InSPIRE helps create a culture of collaboration that ultimately helps the nation be better prepared for the next disasters—aligning well with national priorities for preparedness and resilience.

“There is a need for GIS standardization protocols,” said Michael Dossett, Director of Kentucky Emergency Management and Chairman of the Central U.S. Earthquake Consortium. “All states should adopt them. In the near future, we’ll all need to use GIS, or else we won’t be able to respond appropriately to disasters.”

In addition to states, universities and academia are also an integral part of the preparedness and resilience community and help InSPIRE with its third focus area of developing training.

Professor Sam Brody at Texas A&M University in Galveston, Texas, teaches graduate courses in coastal resiliency and explains the importance of GIS. “We need to understand the where, the why and the how you make things better in terms of reducing impact. And GIS is the starting point for building that capacity to analyze spatial data, visualize the outcome of that analysis and communicate it to different stakeholders.”

“When considering the best ways to provide training for GIS tools, it is important to consider the future of that tool as well,” explained Brody. “The future trends of GIS and spatial analysis are increasingly based on internet platforms, so the cloud is going to be more important in terms of collecting, storing and delivering data.
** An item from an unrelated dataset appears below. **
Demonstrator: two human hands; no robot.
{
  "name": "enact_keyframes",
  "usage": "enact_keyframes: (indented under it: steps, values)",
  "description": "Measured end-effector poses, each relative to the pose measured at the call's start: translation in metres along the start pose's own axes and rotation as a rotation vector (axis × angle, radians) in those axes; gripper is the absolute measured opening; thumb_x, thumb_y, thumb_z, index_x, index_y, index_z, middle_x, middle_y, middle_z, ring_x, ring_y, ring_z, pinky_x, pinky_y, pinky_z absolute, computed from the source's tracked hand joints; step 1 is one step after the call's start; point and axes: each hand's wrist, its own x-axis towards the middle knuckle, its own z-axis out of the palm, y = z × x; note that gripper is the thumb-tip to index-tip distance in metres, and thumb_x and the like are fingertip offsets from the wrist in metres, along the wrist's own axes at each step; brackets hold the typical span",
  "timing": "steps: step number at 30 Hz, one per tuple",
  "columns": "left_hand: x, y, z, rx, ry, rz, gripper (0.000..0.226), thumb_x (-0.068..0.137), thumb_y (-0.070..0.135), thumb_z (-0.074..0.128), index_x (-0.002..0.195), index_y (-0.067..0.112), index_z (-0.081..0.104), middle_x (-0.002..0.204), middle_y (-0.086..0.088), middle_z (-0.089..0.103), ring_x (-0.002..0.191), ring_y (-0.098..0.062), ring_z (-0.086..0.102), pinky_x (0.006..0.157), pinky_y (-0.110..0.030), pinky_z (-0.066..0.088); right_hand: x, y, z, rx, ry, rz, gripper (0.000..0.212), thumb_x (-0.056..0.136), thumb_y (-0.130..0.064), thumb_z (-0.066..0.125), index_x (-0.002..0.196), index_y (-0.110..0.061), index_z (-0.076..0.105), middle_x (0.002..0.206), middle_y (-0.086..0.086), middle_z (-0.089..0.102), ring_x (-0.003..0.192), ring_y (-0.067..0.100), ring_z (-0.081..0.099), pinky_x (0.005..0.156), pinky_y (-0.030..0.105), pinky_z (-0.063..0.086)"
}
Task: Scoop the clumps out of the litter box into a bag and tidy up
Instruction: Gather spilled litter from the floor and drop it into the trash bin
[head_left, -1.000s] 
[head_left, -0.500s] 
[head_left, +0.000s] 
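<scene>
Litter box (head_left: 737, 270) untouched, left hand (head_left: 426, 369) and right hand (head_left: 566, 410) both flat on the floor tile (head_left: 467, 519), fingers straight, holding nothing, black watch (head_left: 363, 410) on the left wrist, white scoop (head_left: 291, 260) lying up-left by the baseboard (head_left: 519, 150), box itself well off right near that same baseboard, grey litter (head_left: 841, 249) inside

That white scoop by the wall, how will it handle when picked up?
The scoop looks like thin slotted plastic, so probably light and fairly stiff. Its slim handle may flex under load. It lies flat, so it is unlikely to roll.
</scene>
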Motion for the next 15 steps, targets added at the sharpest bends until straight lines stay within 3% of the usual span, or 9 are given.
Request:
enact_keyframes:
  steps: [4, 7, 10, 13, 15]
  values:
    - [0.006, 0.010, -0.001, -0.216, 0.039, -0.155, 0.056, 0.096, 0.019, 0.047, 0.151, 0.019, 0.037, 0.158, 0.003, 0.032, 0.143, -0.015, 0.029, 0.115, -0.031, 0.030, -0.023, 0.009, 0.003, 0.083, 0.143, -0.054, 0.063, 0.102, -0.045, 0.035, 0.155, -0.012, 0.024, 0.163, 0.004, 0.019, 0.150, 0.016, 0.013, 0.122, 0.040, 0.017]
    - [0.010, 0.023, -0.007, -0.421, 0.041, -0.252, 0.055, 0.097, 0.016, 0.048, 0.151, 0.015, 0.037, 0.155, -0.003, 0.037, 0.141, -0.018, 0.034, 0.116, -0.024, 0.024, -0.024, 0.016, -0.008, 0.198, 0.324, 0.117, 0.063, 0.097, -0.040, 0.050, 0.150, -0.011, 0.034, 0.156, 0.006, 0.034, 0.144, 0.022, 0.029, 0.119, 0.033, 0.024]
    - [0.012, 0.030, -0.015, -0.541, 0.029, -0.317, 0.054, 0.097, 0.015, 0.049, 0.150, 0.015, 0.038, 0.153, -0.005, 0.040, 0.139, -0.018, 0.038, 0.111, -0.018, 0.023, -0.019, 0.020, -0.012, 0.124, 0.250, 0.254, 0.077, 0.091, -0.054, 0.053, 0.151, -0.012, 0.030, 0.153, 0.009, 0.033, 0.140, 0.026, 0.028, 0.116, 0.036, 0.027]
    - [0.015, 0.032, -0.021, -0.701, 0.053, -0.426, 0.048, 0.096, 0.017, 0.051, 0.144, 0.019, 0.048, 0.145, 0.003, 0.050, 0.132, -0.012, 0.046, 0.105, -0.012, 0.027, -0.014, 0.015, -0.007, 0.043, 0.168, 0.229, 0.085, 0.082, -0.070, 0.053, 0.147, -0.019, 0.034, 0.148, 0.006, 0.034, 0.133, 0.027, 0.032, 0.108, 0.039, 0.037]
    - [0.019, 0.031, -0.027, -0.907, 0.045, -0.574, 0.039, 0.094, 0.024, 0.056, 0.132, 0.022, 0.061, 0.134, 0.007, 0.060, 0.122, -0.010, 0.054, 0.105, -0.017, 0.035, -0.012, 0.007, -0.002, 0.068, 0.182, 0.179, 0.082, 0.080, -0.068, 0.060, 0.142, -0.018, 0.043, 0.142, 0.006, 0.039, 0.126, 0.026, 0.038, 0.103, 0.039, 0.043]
In terms of visualization, it’s going to move towards augmented reality and 3D imaging. It’s one thing to see a static, two dimensional map. It’s another to actually live it, feel it and see it in three dimensions. That message is going to be much more powerful for analysts, and ultimately the decision makers.”

“As geospatial technology and workforces evolve, they’re no longer considered an afterthought. They’re embedded into the way [public safety] conducts operations every day,” explained Dr. Alexander. Both the commercial and public sectors have invested in GIS technology and solutions, resulting in “acknowledgment [of the tools], acceptance and adoption, and rapid and accelerating pace of innovation.”

InSPIRE rotates its events around the country to encourage engagement with a wide range of practitioners. Previous summits have taken place in Texas, Colorado, Alabama and Washington, DC. The next InSPIRE event is scheduled to be held in Salt Lake City, Utah, in April 6-8, 2021.